31 mai, 2017 • Opinião de José Miguel Sardica


No rescaldo de Manchester, interessa perceber como há gente que, parecendo fazer parte da solução, na verdade faz parte do problema

Não é a primeira vez que escrevo sobre o tema; não será, infelizmente, a última. Refiro-me ao terrorismo islâmico, actuante novamente, na semana passada, em Manchester. Como de costume, sucederam-se os lamentos dos poderosos, as homenagens às vítimas, as promessas de fazer melhor e as juras de que “eles” não nos obrigarão a viver a medo. Tudo isto é reconfortante e importante, mas, francamente, já sabe a pouco.

Nos dias seguintes, colunistas respeitáveis e frequentadores anónimos de caixas de comentário online explicaram pela enésima vez que a democracia e o modo de vida ocidental precisam e têm o direito de se defenderem. A segurança não substitui a liberdade; reforça-a e imuniza-a contra o ódio e a loucura assassina. Não defendo a lei de talião; mas recusar endurecer a luta – porque é em guerra contra o terrorismo que estamos – por causa das vacuidades retóricas do politicamente correto e do estigma da “islamofobia”, não só não detém os terroristas, como os incentiva.

No rescaldo de Manchester, interessa perceber como há gente que, parecendo fazer parte da solução, na verdade faz parte do problema. Era o que os protestantes das marchas cívicas americanas diziam, nos anos 60, da “maioria silenciosa” que assistia à decomposição dos EUA. Nos dias de hoje, os que repudiam o terrorismo têm de somar ação à retórica, e antepor a coerência aos interesses particulares de nação ou de grupo mais obscuros – senão, são eles mesmos parte do problema do choque sangrento das civilizações, ou melhor, do ataque odioso que o Ocidente está a sofrer às mãos do Islão. Todo o Islão? Assim parece! Onde está a ação concreta dos “moderados” islâmicos contra os bombistas que dizem servir Alá? Porque não se mexem eles, que tão bem conhecem o terreno, as caras, as ligações e os dinheiros que fazem medrar o fundamentalismo? Porque não os desarmam eles e os trazem à justiça, em vez de oprimirem mulheres e apedrejarem homossexuais? E na Europa, de que lado estão, afinal, os líderes sorridentes e bem-falantes das comunidades islâmicas que vivem (e se radicalizam) entre nós?

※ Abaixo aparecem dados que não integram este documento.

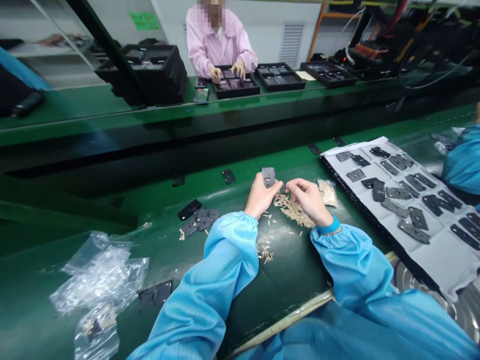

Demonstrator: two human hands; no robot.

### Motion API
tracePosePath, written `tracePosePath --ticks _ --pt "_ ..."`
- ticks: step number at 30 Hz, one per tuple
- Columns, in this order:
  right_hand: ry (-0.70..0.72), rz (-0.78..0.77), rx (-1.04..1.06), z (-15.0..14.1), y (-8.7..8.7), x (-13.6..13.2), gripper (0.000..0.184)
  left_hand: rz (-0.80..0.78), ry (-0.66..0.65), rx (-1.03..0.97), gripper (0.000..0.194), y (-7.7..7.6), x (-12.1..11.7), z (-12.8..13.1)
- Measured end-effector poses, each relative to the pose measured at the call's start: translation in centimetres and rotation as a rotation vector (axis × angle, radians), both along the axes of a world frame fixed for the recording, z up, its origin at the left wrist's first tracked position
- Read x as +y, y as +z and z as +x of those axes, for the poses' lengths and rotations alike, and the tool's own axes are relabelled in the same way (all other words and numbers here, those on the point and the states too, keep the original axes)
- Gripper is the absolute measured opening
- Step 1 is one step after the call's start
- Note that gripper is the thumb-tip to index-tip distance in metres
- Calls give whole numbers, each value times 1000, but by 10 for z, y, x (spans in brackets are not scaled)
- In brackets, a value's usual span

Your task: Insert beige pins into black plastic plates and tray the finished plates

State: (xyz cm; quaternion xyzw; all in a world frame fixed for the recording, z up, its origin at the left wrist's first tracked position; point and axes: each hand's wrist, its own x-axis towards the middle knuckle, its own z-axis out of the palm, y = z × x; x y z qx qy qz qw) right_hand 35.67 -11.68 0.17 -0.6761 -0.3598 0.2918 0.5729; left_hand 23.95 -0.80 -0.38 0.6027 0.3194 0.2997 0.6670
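While your hands are busy, walk me along the belt (225, 155) from the left.

Loose bags (98, 285) first, then a black plate (155, 295) lying apart, then a small cluster of plates (197, 218) on the green.

And your left hand (260, 196)?

Clenched in a pinch on a grey plate (268, 177), which stands up from the fingers, just above the belt.

Your right hand (305, 200)?

Its fingertips (287, 186) are drawn together just beside that plate. Whether they hold a sliver, I can't tell.

What's beneath them?

A heap of pale slivers (293, 212), with a small bag (328, 192) just to the right.

How's that grip?

Sound, I'd judge: pinching low on the plate leaves its upper part bare, and working close above the heap keeps slivers from scattering.

Further right?

A grey sheet (442, 260) laid with dark plates (412, 231), then a co-worker's blue sleeve (463, 160).
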Motion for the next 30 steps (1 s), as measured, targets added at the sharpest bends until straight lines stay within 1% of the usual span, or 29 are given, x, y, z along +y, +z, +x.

Mas há também outros – e no Ocidente – que denunciam muito o problema, embora façam parte dele. De visita à Arábia Saudita, há dias, Trump acertou a venda de cem mil milhões de dólares de armas aos mandarins locais, de forma mais pública do que a usada por Putin para abastecer o Irão. Nem Riade, nem Teerão precisam de tanto arsenal para policiar ruas; o grosso vai parar ao mercado negro do armamento e às mãos dos que nos querem destruir. São “uns falhados”, declarou o Presidente dos EUA. Quem é que anda, todavia, mesmo que indiretamente, a armar esses “falhados”… para terem êxito nas loucuras que fazem? A realpolitik não é para pombas, mas os falcões que por aí circulam exageram na hipocrisia.

Há quem diga que o terrorismo insano é a prova de que o DAESH está no seu estertor. Não é certo que assim seja; e já se sabe que o franchising terrorista é como a hidra de sete-cabeças: sufocado um dia, renasce com outro nome e caras, mas sempre com a mesma determinação. Dizer isto não é ser “islamofóbico”: é tentar evitar o dia em que a nossa defesa esteja nas mãos da extrema-direita.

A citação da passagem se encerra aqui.